# [Task statement]
Wherever a line in the material contains the word "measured", copy that line.

== == ==

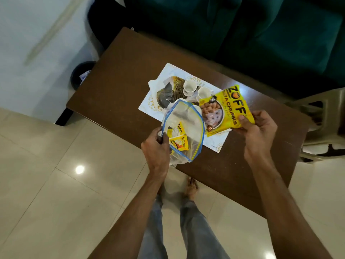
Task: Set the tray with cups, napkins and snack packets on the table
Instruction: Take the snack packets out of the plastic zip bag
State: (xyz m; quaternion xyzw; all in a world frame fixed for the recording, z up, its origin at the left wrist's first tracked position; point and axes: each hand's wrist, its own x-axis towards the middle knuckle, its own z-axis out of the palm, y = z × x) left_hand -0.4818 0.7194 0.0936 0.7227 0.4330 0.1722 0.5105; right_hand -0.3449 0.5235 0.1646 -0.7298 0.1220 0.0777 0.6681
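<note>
My right hand (pixel 257 133) holds a yellow soya chunks packet (pixel 225 109) above the near right part of the white patterned tray (pixel 168 71). My left hand (pixel 156 144) grips the rim of a clear zip bag (pixel 186 126) with a blue seal, held open over the table's near edge. A second small yellow packet (pixel 177 137) lies inside the bag. On the tray stand two white cups (pixel 189 87) (pixel 203 93) and a third cup (pixel 182 104) seen partly through the bag. White napkins (pixel 155 84) lie under a black and gold fan-patterned piece (pixel 168 92) at the tray's left.
The tray rests on a dark brown wooden table (pixel 115 81). A teal sofa (pixel 261 25) runs behind it. A beige plastic chair (pixel 321 124) stands at the table's right end. A dark bin (pixel 82 73) sits on the floor at the left. My feet are on pale tiles below.
</note>
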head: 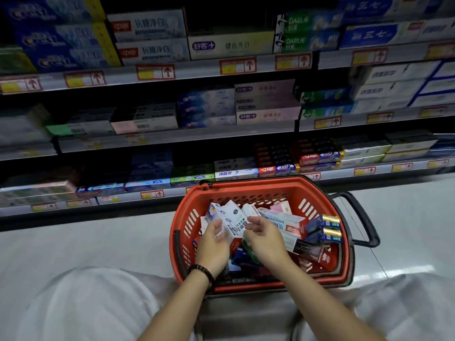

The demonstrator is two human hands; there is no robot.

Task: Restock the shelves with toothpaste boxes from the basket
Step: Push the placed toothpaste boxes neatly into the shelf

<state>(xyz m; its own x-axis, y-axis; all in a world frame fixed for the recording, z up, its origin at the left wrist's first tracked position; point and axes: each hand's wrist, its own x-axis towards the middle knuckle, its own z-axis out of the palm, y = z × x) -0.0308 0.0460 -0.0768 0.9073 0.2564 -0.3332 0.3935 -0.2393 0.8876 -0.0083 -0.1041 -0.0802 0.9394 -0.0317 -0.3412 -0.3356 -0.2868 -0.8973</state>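
Observation:
A red plastic basket [317, 193] stands on the floor in front of the shelves, filled with several toothpaste boxes. A white and blue box [232, 221] leans upright in the middle of the heap. My left hand [213, 244] hovers at that box's left side, fingers relaxed and loosely curved. On the box's right, my right hand [264, 238] also has loosely curved fingers, just over the pile. Neither hand clearly grips anything. Two blue boxes with gold ends [325, 228] lie at the basket's right side.
Three shelf levels [172, 134] of stacked toothpaste boxes run across the view, with red and yellow price tags on the rails. The basket's black handle [364, 217] sticks out to the right. My knees in light trousers frame the bottom; grey floor lies around.

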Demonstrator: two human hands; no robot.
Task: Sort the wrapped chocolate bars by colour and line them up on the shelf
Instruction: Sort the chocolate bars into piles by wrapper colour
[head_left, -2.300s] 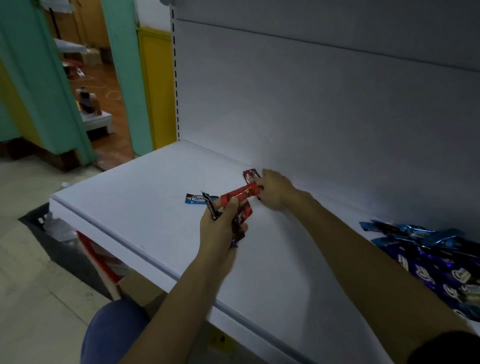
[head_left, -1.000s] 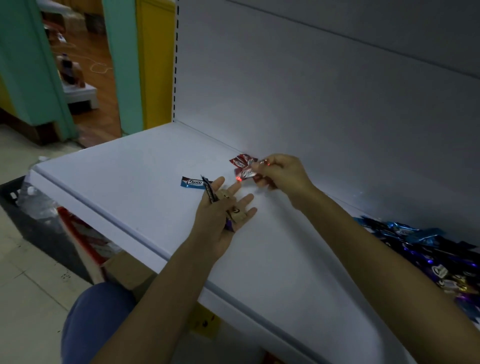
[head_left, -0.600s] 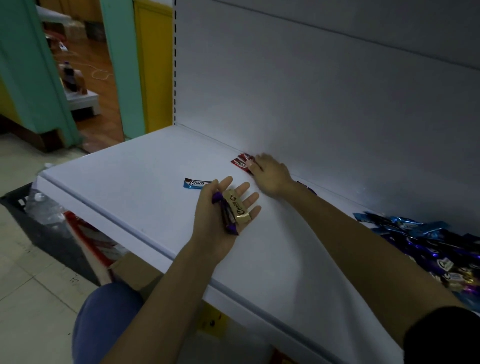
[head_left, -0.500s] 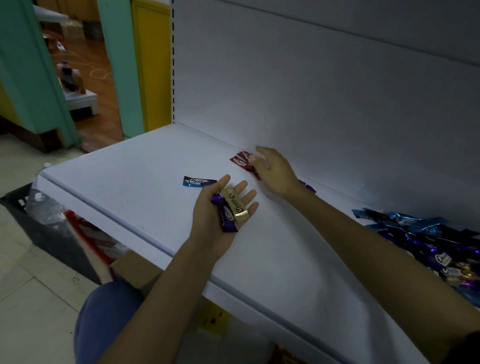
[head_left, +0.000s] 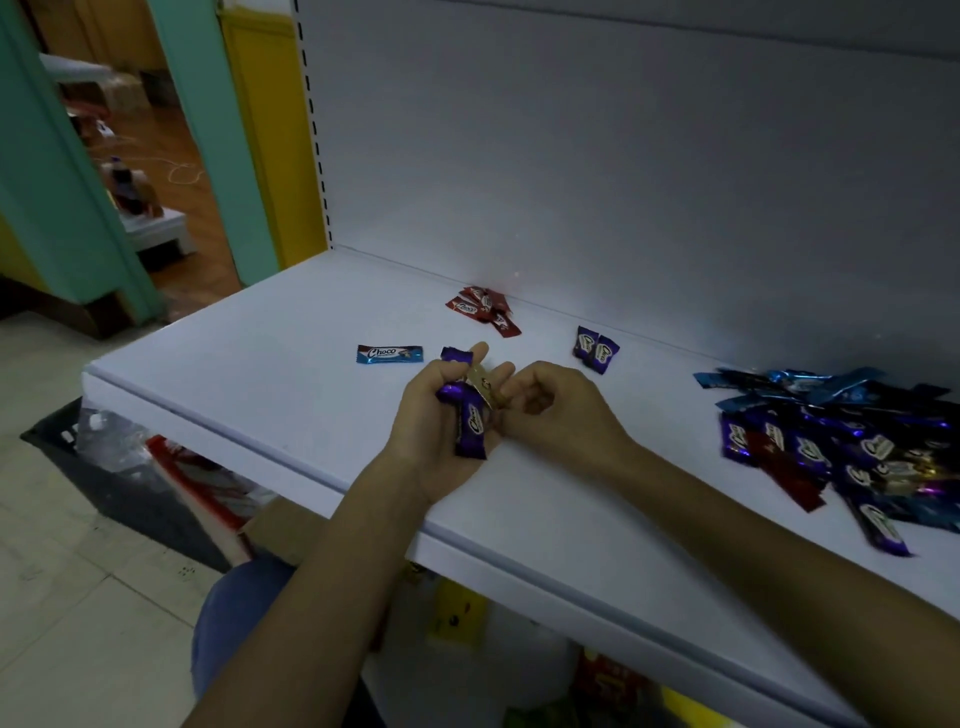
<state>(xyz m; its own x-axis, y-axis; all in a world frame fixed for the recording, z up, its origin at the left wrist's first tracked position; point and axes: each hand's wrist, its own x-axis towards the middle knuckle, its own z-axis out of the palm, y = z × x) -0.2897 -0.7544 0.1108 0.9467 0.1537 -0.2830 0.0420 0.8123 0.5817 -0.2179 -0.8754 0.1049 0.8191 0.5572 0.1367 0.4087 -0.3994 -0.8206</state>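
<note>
My left hand is palm up over the white shelf and grips purple bars and a gold bar. My right hand is beside it, its curled fingertips at the gold bar. Several red bars lie bunched at the shelf's back wall. Two purple bars lie side by side to their right. A single blue bar lies left of my hands. An unsorted pile of bars, mostly purple and blue, is at the right.
The shelf's grey back panel rises right behind the bars. The front edge runs diagonally below my wrists. Boxes and packets sit on the floor under the shelf, and a doorway opens at the left.
My right hand has left the red bars at the back wall and come back to my left hand. My left fingers have curled round the purple and gold bars.
</note>
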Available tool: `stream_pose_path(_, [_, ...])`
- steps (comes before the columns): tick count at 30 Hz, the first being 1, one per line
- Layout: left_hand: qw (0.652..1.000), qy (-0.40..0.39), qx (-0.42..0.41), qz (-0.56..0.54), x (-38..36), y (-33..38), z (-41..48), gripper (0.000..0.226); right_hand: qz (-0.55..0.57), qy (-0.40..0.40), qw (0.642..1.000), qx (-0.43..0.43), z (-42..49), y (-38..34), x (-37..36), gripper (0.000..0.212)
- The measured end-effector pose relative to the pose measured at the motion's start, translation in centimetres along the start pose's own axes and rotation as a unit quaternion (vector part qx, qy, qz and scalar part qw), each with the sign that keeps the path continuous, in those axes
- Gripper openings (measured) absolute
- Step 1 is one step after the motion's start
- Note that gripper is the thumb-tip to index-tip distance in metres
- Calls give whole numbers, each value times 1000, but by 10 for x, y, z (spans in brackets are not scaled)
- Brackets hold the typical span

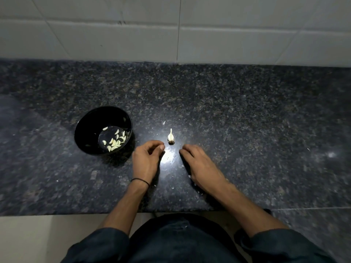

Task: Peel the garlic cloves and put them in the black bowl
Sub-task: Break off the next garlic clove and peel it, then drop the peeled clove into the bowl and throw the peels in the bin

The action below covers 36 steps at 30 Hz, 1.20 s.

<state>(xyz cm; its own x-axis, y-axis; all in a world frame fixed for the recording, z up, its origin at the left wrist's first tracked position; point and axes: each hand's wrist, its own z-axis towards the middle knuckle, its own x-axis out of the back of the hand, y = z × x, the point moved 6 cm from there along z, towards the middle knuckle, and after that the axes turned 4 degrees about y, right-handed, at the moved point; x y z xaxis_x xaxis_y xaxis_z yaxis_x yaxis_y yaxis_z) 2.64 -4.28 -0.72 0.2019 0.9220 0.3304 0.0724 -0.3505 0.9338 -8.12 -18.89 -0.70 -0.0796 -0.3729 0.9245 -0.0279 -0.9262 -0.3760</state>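
Note:
A black bowl stands on the dark granite counter, left of centre, with several peeled garlic cloves in its bottom. A small garlic stem core with a papery tip lies on the counter just beyond my hands. My left hand rests on the counter right of the bowl, its fingers loosely curled and nothing seen in them. My right hand lies on the counter to the right of the core, fingers bent downward on the stone; I see nothing held in it.
Small bits of white garlic skin lie scattered on the counter around my hands. A white tiled wall rises behind the counter. The counter's front edge runs just before my body.

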Motion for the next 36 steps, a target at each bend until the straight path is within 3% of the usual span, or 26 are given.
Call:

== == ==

# [Solved problem]
- The measured end-effector pose relative to the pose measured at the motion's start, translation in centimetres along the start pose's own axes and rotation as a unit quaternion (vector part qx, qy, qz and scalar part qw), each with the sign that keeps the path continuous, in those axes
- Gripper openings (measured) absolute

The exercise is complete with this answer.